En wat verwacht je dat de aanbevelingen van Roemer uiteindelijk teweeg zullen brengen in de branche?

“Ik verwacht en neem aan dat door het rapport 'Van rijles naar rijonderwijs' een paar cruciale zaken die uit macht der gewoonte maar gedaan worden zoals ze nu gaan, tot het verleden gaan behoren. Het aanvangsniveau is op dit moment te laag, hierdoor krijg je het kip-eiverhaal. Iedereen die toetreedt in de rijschoolbranche en niet van huis uit meekrijgt wat het werk als rijinstructeur inhoudt, laat staan geen ondernemersvaardigheden krijgt bijgebracht, denkt dat met het behalen van het WRM-certificaat een diploma op het gebied van vakkennis wordt verkregen."

"En juist daar schiet het huidige niveau dus schromelijk op tekort. Men gaat pionieren en wordt door schade en schande wijs. Maar dan is het kwaad al geschied. De start is verkeerd. In de ons omringende landen heeft het beroep van rijinstructeur een status, maar daar worden ook hogere (aanvangs)eisen gesteld. Rijles geven is een ervaringsvak en die ervaring doe je niet op tijdens een opleidingstraject van 12 weken. Er zijn personen met een WRM-pas op zak die nog nooit een eerste rijles hebben gegeven. Dat is toch onbestaanbaar. Die gebruiken hun eerste kandidaten om ervaring op te doen: daarom zijn misschien die resultaten zo bedroevend." 

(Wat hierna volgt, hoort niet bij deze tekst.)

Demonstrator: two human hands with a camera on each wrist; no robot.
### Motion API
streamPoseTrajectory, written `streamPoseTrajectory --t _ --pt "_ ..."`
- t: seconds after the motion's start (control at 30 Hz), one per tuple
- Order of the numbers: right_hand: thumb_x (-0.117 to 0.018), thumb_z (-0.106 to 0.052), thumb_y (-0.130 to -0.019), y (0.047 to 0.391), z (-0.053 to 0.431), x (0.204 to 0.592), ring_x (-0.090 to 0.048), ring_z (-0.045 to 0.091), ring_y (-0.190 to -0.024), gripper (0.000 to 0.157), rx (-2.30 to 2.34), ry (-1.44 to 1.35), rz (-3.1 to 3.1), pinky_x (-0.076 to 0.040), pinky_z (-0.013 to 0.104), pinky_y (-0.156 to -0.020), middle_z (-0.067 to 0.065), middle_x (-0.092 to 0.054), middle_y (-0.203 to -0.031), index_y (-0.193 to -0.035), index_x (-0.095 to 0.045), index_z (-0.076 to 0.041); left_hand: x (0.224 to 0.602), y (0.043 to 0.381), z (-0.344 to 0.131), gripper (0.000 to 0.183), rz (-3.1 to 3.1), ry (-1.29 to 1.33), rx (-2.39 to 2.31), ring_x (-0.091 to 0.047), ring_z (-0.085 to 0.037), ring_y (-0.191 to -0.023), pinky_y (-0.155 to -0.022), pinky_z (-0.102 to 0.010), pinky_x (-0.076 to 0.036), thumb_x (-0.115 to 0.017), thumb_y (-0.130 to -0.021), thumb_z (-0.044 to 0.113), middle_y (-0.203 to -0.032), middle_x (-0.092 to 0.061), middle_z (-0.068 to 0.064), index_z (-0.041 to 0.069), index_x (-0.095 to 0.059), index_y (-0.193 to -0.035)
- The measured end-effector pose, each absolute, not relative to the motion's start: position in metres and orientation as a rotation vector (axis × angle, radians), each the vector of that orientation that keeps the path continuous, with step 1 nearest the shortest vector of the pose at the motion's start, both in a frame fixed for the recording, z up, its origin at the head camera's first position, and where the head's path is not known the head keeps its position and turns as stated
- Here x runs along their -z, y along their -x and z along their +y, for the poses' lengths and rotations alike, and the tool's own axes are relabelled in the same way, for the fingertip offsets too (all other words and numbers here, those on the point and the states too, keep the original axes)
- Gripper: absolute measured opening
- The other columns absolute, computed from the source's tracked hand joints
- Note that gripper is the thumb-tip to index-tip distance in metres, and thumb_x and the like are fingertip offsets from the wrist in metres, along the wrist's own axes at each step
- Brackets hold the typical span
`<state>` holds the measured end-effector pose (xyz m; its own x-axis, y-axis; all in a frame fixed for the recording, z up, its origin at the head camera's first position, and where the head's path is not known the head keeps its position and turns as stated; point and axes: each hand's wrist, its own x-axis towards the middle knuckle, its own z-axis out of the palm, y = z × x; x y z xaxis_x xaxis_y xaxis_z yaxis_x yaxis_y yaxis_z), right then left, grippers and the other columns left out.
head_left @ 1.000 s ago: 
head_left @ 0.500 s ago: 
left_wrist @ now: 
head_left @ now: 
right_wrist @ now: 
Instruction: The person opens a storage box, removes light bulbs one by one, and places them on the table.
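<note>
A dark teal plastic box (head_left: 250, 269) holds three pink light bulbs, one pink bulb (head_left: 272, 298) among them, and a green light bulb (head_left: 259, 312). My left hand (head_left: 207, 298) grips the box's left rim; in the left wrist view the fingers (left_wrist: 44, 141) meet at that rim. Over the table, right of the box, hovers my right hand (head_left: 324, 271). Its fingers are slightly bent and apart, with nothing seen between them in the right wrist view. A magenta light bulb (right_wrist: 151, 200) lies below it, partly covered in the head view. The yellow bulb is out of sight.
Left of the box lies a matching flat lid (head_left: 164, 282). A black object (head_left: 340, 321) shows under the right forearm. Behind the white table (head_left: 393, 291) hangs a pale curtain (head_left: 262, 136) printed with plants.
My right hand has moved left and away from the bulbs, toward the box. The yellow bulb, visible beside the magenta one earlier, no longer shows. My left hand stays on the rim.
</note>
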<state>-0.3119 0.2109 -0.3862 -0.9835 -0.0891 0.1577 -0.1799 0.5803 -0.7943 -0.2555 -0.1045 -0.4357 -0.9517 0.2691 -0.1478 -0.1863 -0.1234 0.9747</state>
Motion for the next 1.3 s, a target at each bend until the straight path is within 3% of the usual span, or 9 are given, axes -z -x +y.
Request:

"Stapje voor stapje zullen de aanbevelingen afgepeld moeten worden, in de juiste volgorde en die is in mijn optiek: beginnen bij de basis. In het startdocument van augustus 2016 was dat al de voornaamste aanbeveling en daar sta ik als een van de schrijvers van dat document nog steeds achter.” 

Irma Brauers staat naast Barbara Visser, die heel even minister was van Infrastructuur en Waterstaat. Naast haar staat Willem Weijers (FAM) met daarnaast Ruud Rutten (FAM) en Peter van Neck (VRB). Van hen is na het vertrek van Ruud Rutten niemand meer als bestuurder actief in de branche.,
Herme Bruin (IBKI, links) en Jan Jurgen Huizing, operationeel directeur van het CBR, hebben tijdens de overhandiging van het rapport van Emile Roemer even tijd om samen op de foto te gaan.